Vives tensions entre la Russie et la Turquie : « Un risque d’escalade me paraît exclu »

Presse
25 novembre 2015
Interview de Didier Billion - La Provence
La Turquie a détruit hier un bombardier russe à proximité de sa frontière avec la Syrie. Quelles peuvent être les conséquences de cette action ?
Nous allons assister à une montée sensible de la tension mais il y a peu de risque que ça dégénère, que l’Otan (dont la Turquie est membre) soit impliqué, ni que ça modifie profondément les relations entre Ankara et Moscou, notamment économiques. Pour autant, la destruction du bombardier semble s’inscrire dans un contexte politique précis : celui de réduire la marge de manœuvre de la Russie dans la crise syrienne alors que Moscou dispose des meilleurs atouts, notamment en ayant déjà réussi à organiser deux conférences sur le conflit syrien à Cienne, pour peser sur l’avenir de ce pays.

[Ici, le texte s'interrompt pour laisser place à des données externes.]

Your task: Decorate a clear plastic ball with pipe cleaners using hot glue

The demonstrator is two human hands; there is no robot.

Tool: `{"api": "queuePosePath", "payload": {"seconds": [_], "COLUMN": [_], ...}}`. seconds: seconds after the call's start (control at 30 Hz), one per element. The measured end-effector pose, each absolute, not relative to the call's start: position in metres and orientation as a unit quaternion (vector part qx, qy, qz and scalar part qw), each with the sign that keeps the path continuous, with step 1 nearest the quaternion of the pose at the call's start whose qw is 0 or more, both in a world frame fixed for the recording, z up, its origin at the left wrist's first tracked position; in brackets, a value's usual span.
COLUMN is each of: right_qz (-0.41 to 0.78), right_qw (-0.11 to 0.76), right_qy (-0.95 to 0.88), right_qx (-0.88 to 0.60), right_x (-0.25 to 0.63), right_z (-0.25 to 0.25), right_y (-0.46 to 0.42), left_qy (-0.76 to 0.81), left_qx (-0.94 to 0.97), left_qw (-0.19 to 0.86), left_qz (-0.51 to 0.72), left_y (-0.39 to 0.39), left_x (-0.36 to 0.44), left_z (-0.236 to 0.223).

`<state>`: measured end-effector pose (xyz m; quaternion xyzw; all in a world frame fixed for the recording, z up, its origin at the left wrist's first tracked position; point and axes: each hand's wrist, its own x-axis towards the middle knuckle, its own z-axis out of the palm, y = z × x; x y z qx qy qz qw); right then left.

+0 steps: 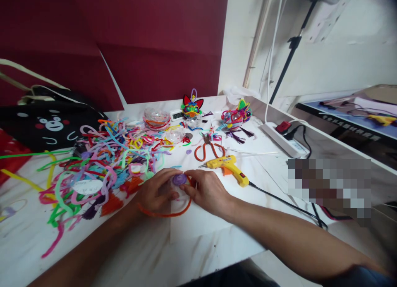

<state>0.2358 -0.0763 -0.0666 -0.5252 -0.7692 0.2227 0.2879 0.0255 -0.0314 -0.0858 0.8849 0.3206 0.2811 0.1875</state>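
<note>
My left hand (157, 191) is closed around a small, clear-looking piece that is mostly hidden by the fingers. A purple pipe cleaner coil (179, 179) sits on top of that piece, between both hands. Against its right side, the fingers of my right hand (208, 191) are pinched on an orange pipe cleaner (176, 215). The rest of the orange strand loops down toward me and reaches my left wrist. Just beyond my right hand lies a yellow glue gun (231, 168), nozzle pointing left. Orange-handled scissors (209, 148) rest behind it, blades facing away.
Tangled pipe cleaners (102, 163) cover the table's left side. Behind stand clear bowls (156, 118), a colourful animal-head ornament (192, 107) and a fish-like ornament (237, 115). A power strip (285, 140) lies along the right ledge; the glue gun's black cord (288, 202) runs right.
</note>
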Motion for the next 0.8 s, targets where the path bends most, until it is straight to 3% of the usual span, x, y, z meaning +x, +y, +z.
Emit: {"api": "queuePosePath", "payload": {"seconds": [0.8], "right_qz": [0.171], "right_qw": [0.224], "right_qy": [-0.800], "right_qx": [-0.529], "right_x": [0.236], "right_z": [-0.057], "right_y": [-0.086], "left_qy": [0.330], "left_qx": [0.904], "left_qw": [0.129], "left_qz": [0.240], "left_y": [-0.032], "left_x": [0.014], "left_z": [-0.096]}}
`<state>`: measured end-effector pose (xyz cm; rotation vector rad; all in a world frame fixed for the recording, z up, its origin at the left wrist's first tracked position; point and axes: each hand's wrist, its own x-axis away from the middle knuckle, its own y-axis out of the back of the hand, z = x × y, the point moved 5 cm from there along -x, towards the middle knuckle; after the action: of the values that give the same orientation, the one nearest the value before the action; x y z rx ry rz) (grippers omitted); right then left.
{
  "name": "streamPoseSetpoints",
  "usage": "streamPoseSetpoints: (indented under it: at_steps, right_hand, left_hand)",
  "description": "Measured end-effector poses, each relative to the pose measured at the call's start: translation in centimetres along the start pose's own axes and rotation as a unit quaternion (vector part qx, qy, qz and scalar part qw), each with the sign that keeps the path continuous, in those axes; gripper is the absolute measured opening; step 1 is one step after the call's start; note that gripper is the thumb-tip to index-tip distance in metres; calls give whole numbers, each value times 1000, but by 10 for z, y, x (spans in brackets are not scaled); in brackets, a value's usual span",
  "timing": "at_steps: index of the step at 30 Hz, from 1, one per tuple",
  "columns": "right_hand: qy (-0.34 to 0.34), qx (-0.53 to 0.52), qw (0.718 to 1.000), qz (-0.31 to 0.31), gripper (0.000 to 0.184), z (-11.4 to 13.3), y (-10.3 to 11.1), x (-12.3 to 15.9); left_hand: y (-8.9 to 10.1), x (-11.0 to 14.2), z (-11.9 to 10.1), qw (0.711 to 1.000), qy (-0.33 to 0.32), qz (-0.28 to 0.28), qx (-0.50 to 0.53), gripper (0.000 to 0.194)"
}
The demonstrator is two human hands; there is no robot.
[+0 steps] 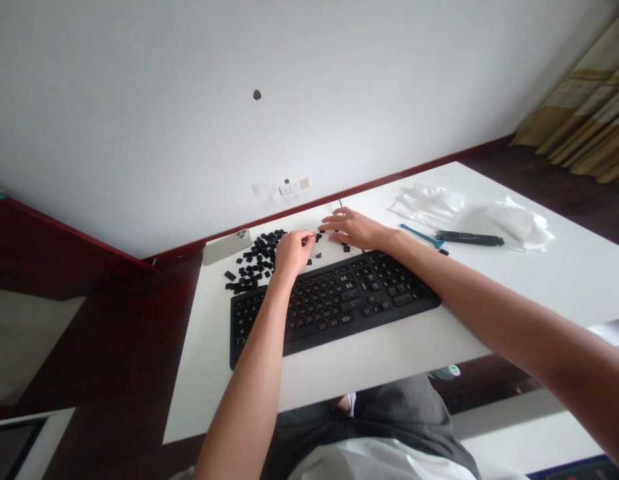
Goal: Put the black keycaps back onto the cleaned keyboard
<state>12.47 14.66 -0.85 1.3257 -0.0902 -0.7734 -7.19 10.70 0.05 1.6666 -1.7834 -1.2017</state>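
Observation:
A black keyboard (349,293) with its keycaps removed lies on the white table, its bare key sockets showing. Just beyond it my left hand (293,252) is closed, thumb and forefinger pinched at a small black keycap (318,237). Facing it, my right hand (358,228) has its fingers stretched out and apart, with the fingertips by another dark keycap; whether they touch it I cannot tell. A pile of loose black keycaps (259,257) spreads left of my left hand. One more keycap (346,248) rests under my right hand, near the keyboard's back edge.
A phone (224,248) lies at the table's back left. Right of my right hand are a blue tool (420,235), a long black tool (470,238), a clear plastic bag (429,202) and white tissue (522,223). A wall with sockets (295,187) stands behind the table.

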Motion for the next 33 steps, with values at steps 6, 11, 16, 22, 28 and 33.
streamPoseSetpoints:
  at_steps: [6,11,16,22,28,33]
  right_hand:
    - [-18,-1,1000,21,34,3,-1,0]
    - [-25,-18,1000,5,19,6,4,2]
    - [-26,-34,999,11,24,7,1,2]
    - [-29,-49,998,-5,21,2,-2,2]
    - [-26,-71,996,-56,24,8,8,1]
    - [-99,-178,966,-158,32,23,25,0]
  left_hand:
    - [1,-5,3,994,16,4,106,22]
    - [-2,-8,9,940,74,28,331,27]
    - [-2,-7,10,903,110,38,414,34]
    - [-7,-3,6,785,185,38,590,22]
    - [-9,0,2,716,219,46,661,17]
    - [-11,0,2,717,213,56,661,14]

Que peut faire Vladimir Poutine pour ne pas perdre la face ?
À défaut de lancer la Russie dans des représailles militaires, Vladimir Poutine peut sanctionner économiquement la Turquie, notamment grâce à l’arme du pétrole indispensable avec l’arrivée de l’hiver.

Cet « incident » remet-il en cause le « front » contre Daech?
Tactiquement, ça va rendre la création de ce front commun, défendu par Poutine à la tribune de l’Assemblée générale de l’Onu et voulu par Hollande, beaucoup plus compliquée. La coordination des actions militaires anti-Daech peut en souffrir. Pour autant, la volonté de trouver une solution politique à la crise syrienne reste intacte.

La Turquie, qui est souvent présentée comme une alliée des terroristes, n’a-t-elle pas torpillé sciemment ce processus ?
La Turquie a pris conscience en janvier du danger que Daech représente pour elle, d’où les arrestations massives de djihadistes, y compris turcs. Aujourd’hui, Ankara soutient un autre groupe anti-Bachar, l’Armée de la conquête -dont le Front al-Nosra (filiale d’al-Qaïda) est un membre essentiel – régulièrement visé par les Russes. Se voyant de plus en isolée concernant l’avenir de Bachar, Ankara surréagit. Pourtant, les Turcs, comme les Français l’ont fait, n’auront d’autre choix que d’évoluer sur la question de son départ.